ToxiCraft: A Novel Framework for Synthetic Generation of Harmful Information

Zheng Hui,Zhaoxiao Guo,Hang Zhao,Juanyong Duan,Congrui Huang
2024-09-23
Abstract:In different NLP tasks, detecting harmful content is crucial for online environments, especially with the growing influence of social media. However, previous research has two main issues: 1) a lack of data in low-resource settings, and 2) inconsistent definitions and criteria for judging harmful content, requiring classification models to be robust to spurious features and diverse. We propose Toxicraft, a novel framework for synthesizing datasets of harmful information to address these weaknesses. With only a small amount of seed data, our framework can generate a wide variety of synthetic, yet remarkably realistic, examples of toxic information. Experimentation across various datasets showcases a notable enhancement in detection model robustness and adaptability, surpassing or close to the gold labels.

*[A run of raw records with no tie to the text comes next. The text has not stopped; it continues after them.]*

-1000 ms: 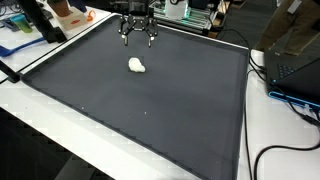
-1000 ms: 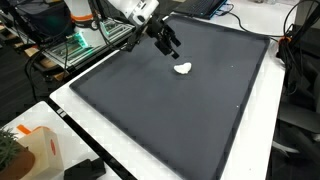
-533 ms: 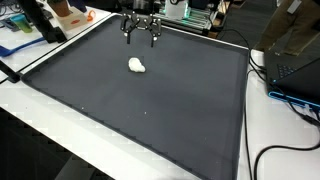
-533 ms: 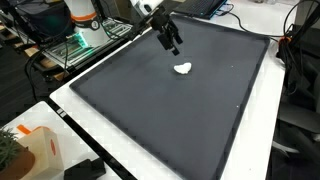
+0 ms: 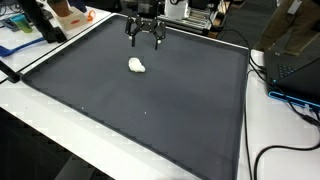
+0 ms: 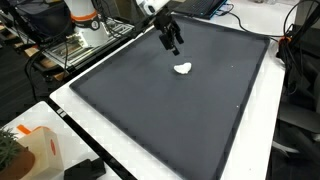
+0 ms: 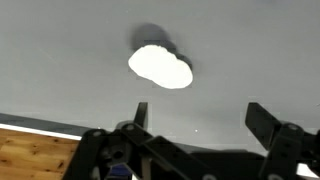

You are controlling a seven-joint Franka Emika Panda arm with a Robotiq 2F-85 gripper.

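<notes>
Gripper [image 5: 145, 42], Robotiq, two-fingered: jaws spread to full width, nothing held between them, nothing touched; the same spread is seen in the wrist view [image 7: 200, 118], where the two dark fingers [image 7: 141, 112] stand wide apart. It is carried above the far edge of the dark mat [image 5: 150, 110], clear of its surface, and is seen in both exterior views [image 6: 173, 44]. Against the picture of a second ago, the gripper is found shifted a little sideways along that far edge and raised slightly; the jaws are unchanged in width. White lump [image 5: 136, 66], small, rounded, irregular: laid flat on the mat, inward from the far edge, unmoved since the earlier pictures. It is placed near the gripper but apart from it, below the fingertips and offset toward the mat's middle [image 6: 182, 69]; in the wrist view it is shown ahead of the fingers, nearer the finger on the side of the wooden strip, with its shadow cast on the mat [image 7: 160, 66]. Wooden strip [image 7: 30, 150]: seen past the mat's edge in the wrist view. White table [image 5: 40, 120]: the mat is bordered by it on all visible sides. Dark cables [image 5: 275, 150]: draped on the table off one side of the mat.
</notes>
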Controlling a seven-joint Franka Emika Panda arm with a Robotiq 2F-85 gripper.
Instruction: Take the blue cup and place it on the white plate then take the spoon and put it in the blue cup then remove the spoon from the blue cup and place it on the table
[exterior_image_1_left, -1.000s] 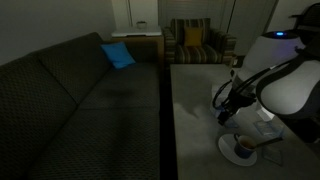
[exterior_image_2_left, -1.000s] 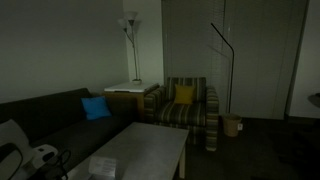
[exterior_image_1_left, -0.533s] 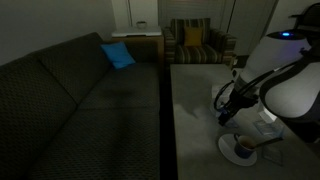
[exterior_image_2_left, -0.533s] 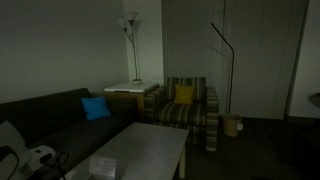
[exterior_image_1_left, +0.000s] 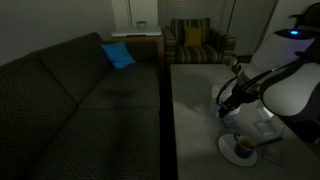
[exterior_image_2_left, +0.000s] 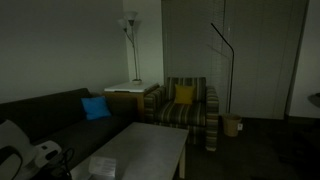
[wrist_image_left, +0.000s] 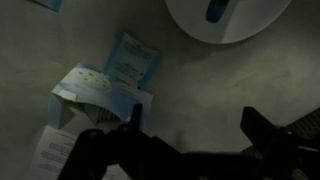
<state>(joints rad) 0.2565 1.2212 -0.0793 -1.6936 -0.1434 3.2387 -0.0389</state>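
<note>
The white plate (exterior_image_1_left: 232, 152) lies on the grey table (exterior_image_1_left: 195, 100) near its front right corner, and the blue cup (exterior_image_1_left: 243, 147) stands on it. In the wrist view the plate (wrist_image_left: 240, 28) sits at the top edge with the cup (wrist_image_left: 217, 10) partly cut off. My gripper (exterior_image_1_left: 228, 112) hovers over the table just beyond the plate. Its dark fingers (wrist_image_left: 262, 128) stand wide apart, and the gripper (wrist_image_left: 192, 125) is open over bare tabletop with nothing between them. The spoon is too faint to make out in the dim light.
A pale blue-white box (wrist_image_left: 100, 95) and a paper packet (wrist_image_left: 132, 60) lie on the table beside the gripper. A dark sofa (exterior_image_1_left: 80, 110) runs along the table's left side. A striped armchair (exterior_image_1_left: 195, 42) stands past the far end.
The arm has shifted very slightly above the table; the jaws stay open and the cup and plate have not moved.
</note>
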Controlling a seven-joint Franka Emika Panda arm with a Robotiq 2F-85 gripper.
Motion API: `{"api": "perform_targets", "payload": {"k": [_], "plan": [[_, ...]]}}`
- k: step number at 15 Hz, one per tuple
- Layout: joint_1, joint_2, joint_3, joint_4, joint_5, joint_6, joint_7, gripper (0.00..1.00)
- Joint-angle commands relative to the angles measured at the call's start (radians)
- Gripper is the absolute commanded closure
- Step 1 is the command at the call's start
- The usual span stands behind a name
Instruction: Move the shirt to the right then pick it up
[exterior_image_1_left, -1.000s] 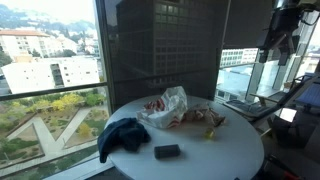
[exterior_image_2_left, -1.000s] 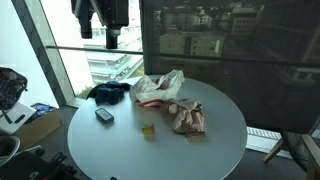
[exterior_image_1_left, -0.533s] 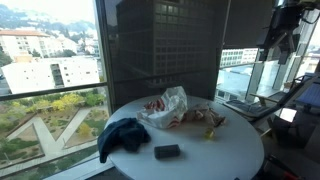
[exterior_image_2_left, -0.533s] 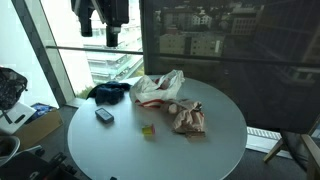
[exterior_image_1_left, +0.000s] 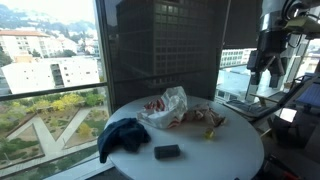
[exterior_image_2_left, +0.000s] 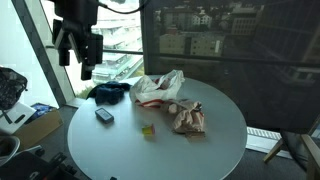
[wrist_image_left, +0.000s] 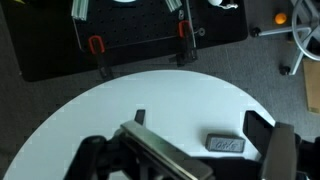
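Observation:
The dark blue shirt lies crumpled at the edge of the round white table; in the other exterior view it sits at the table's far left edge. My gripper hangs high above and off to the side of the table, well away from the shirt, as both exterior views show. In the wrist view its fingers are spread apart and empty. The shirt is out of the wrist view.
A white plastic bag and crumpled brown paper lie mid-table. A small dark grey block lies near the shirt and shows in the wrist view. A small yellow item lies nearby. Windows stand behind the table.
The arm has moved down and sideways from its high position, closer to the side of the table where the shirt lies. Nothing on the table has moved.

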Motion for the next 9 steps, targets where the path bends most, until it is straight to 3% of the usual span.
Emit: {"api": "perform_targets", "payload": {"k": [1, 5, 9], "plan": [[0.092, 0.084, 0.122, -0.061, 0.093, 0.097, 0.055, 0.0], [0.212, 0.273, 0.27, -0.062, 0.142, 0.277, 0.084, 0.0], [0.268, 0.525, 0.383, -0.022, 0.077, 0.534, 0.163, 0.0]]}}
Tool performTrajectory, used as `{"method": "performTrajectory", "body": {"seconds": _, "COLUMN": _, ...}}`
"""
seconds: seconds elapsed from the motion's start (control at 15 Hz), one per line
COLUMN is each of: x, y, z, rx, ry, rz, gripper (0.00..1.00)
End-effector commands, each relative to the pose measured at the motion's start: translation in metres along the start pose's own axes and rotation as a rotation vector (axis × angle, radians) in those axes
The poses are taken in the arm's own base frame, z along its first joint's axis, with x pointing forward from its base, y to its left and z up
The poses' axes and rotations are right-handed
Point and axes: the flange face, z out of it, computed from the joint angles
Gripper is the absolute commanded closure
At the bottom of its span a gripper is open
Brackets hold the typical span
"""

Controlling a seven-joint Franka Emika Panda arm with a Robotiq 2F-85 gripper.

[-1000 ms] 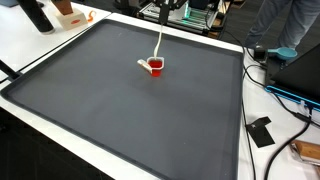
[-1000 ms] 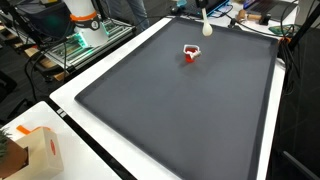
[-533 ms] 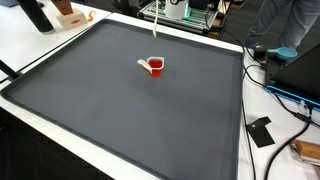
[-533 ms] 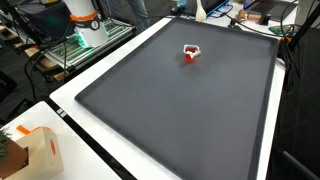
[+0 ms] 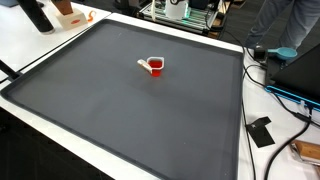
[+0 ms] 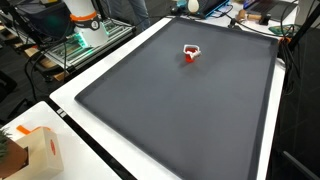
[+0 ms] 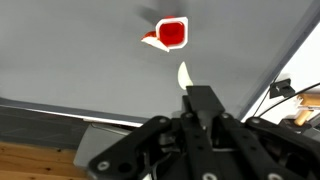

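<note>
A small red cup stands on the dark grey mat toward its far side, with a white piece at its rim. In the wrist view the cup lies well beyond my gripper. The jaws stand closed together on a white spoon, whose pale tip pokes out past the fingers and hangs in the air short of the cup. In an exterior view only a white bit of the spoon shows at the top edge. The gripper itself is out of both exterior views.
White table surface rings the mat. A cardboard box sits at one near corner and a metal rack stands beside the table. Cables, a black flat object and a person are along the other side.
The white spoon has risen from just above the red cup, up and toward the far edge, and has left one exterior view. The cup has not moved.
</note>
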Motion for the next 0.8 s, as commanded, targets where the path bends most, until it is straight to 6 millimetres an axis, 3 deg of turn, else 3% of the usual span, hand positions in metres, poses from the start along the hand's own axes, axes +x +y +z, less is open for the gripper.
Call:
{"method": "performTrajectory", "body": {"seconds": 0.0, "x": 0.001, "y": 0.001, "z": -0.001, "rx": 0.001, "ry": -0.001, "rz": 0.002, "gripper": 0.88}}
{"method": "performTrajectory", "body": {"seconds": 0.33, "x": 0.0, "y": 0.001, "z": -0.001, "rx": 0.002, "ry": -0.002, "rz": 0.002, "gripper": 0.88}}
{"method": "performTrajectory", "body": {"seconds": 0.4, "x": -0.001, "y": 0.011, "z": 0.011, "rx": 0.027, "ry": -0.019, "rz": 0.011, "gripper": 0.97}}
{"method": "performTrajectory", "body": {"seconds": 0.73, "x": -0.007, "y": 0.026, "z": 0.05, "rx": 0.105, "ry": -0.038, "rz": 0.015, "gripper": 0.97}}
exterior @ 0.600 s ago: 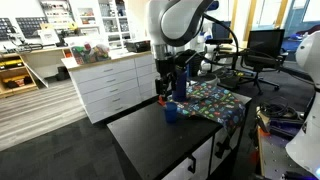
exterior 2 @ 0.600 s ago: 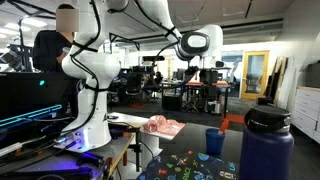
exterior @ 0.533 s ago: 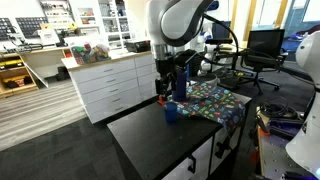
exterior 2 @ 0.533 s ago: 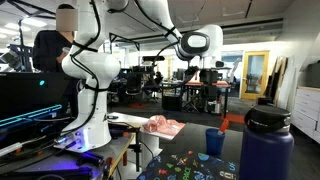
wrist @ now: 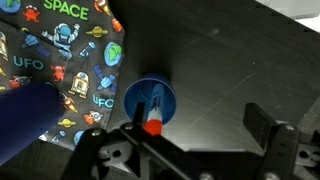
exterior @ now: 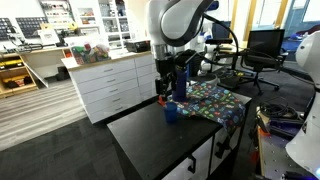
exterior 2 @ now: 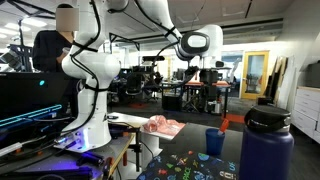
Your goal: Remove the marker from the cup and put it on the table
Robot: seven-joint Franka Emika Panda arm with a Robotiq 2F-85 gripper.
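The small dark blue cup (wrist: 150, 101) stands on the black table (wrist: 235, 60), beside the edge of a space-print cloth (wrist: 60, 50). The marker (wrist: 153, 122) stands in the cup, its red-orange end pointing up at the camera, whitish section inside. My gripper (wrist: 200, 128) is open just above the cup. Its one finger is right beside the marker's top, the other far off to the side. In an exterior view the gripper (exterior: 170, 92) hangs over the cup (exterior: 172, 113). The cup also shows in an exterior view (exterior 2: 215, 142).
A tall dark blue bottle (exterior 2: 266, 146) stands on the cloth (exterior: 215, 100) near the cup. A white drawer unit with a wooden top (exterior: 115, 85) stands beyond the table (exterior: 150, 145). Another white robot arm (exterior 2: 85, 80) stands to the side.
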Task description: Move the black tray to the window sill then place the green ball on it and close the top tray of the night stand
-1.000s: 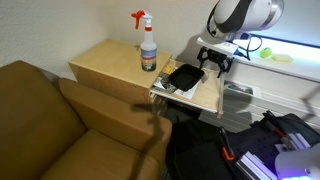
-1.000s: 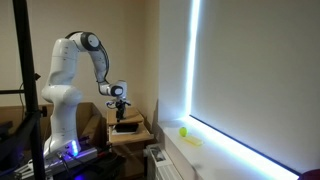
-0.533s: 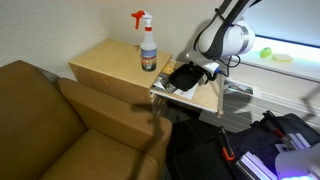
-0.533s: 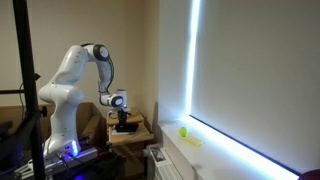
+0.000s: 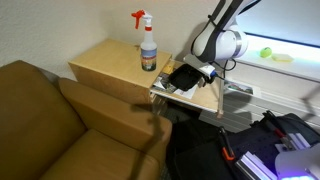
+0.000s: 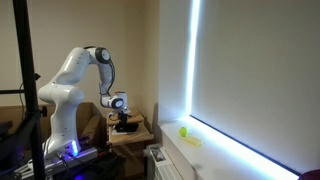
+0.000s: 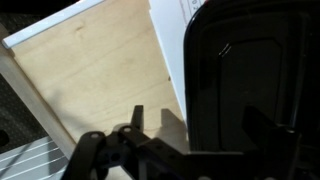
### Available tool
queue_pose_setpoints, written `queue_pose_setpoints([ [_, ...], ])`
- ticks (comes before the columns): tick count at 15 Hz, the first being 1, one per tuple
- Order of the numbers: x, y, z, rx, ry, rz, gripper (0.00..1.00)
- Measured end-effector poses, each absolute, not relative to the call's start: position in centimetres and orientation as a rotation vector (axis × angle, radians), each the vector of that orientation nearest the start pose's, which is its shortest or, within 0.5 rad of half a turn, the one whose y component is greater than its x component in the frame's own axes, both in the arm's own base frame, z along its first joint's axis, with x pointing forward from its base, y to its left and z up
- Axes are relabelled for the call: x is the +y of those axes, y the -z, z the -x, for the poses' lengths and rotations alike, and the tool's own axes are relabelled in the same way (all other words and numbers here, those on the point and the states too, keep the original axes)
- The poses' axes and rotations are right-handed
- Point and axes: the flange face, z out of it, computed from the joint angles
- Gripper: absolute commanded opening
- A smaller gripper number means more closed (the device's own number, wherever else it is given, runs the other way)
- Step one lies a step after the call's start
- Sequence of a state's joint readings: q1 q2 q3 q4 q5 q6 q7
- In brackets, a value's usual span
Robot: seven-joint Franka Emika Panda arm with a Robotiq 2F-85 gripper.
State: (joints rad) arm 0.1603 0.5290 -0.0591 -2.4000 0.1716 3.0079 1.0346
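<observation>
Task status, as we judge it: none of the three steps is complete. The black tray (image 5: pixel 183 78) lies inside the pulled-out top tray (image 5: pixel 200 97) of the night stand (image 5: pixel 105 65), not on the window sill (image 5: pixel 290 62). The green ball (image 5: pixel 267 54) rests directly on that sill, well apart from the tray. The drawer stands open. The step in hand appears to be the pick-up of the tray; moving it, placing the ball and closing the drawer remain.

We count the items as follows:
- Brown couch (image 5: pixel 50 120), one, beside the night stand.
- Robot arm (image 6: pixel 75 75), one, white, bent down over the drawer.
- Night stand, one, light wood.
- Window sill, one, brightly lit in both exterior views.
- Top tray, one, extended toward the arm.
- Black tray, one. In the wrist view it fills the right side, over the pale drawer floor.
- Spray bottle (image 5: pixel 148 45), one, red-capped, upright on the night stand top.
- Gripper (image 5: pixel 205 70), one, low at the tray's edge. We cannot tell whether its fingers are spread or closed on the rim, as the wrist view is too dark.
- Green ball, one.
</observation>
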Motion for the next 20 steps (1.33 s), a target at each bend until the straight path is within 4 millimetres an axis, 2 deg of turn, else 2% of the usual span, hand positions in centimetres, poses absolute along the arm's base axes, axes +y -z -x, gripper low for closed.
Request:
queue_pose_setpoints([
  [4, 3.3, -8.4, -49.3, 1.619, 0.106, 2.646, 1.0],
  [5, 3.3, -7.9, -49.6, 1.625, 0.107, 2.647, 0.75],
  [6, 3.1, -7.4, -49.8, 1.63, 0.109, 2.649, 0.74],
  [16, 2.5, -7.8, -50.2, 1.655, 0.129, 2.636, 0.03],
  [17, 2.3, -7.8, -50.2, 1.662, 0.131, 2.635, 0.0],
  [20, 1.8, -8.5, -50.4, 1.673, 0.143, 2.624, 0.0],
])
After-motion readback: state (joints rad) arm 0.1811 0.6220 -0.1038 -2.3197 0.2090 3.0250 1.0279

We release the generated data at Github upon acceptance.
Computation and Language,Artificial Intelligence
What problem does this paper attempt to address?
### Problems the Paper Aims to Solve This paper aims to address two major issues in harmful information detection in online environments: 1. **Lack of Data in Low-Resource Settings**: In many tasks, especially on social media, the amount of harmful information data is very limited, which restricts the training and performance of models. 2. **Inconsistency in Definitions and Standards of Harmful Content**: Different studies have varying definitions and standards for harmful content, leading to classification models being easily influenced by false features and lacking diversity. To solve these problems, the authors propose a new framework called **ToxiCraft** for synthesizing datasets of harmful information. By using only a small amount of seed data, this framework can generate a large number of realistic harmful information examples. Experimental results show that data generated using ToxiCraft can significantly improve the robustness and adaptability of detection models, even approaching or exceeding the performance of gold-standard labels.